Directions: Everything from the line containing "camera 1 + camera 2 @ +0" to the end of the data must be duplicated word for word, and nothing else may appear.

Exercise data:
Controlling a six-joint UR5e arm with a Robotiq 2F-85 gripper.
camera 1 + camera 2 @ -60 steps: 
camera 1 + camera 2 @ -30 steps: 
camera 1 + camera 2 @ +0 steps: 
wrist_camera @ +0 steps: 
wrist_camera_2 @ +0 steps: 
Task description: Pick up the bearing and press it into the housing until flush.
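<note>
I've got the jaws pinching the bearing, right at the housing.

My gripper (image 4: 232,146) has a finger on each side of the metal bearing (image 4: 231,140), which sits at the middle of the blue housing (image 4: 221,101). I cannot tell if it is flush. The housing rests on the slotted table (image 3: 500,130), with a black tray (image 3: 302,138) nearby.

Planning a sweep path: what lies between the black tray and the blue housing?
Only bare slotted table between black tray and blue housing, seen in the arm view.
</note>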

Answer to this task:
camera 1 + camera 2 @ +0 steps: 
wrist_camera @ +0 steps: 
wrist_camera_2 @ +0 steps: 
Task description: Pick up the bearing and press it into the housing until flush.
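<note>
I've got the jaws pinching the bearing, right at the housing.

My gripper (image 4: 232,146) has a finger on each side of the metal bearing (image 4: 231,140), which sits at the middle of the blue housing (image 4: 221,101). I cannot tell if it is flush. The housing rests on the slotted table (image 3: 500,130), with a black tray (image 3: 302,138) nearby.

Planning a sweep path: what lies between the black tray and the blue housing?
Only bare slotted table between black tray and blue housing, seen in the arm view.
</note>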

The answer requires no additions.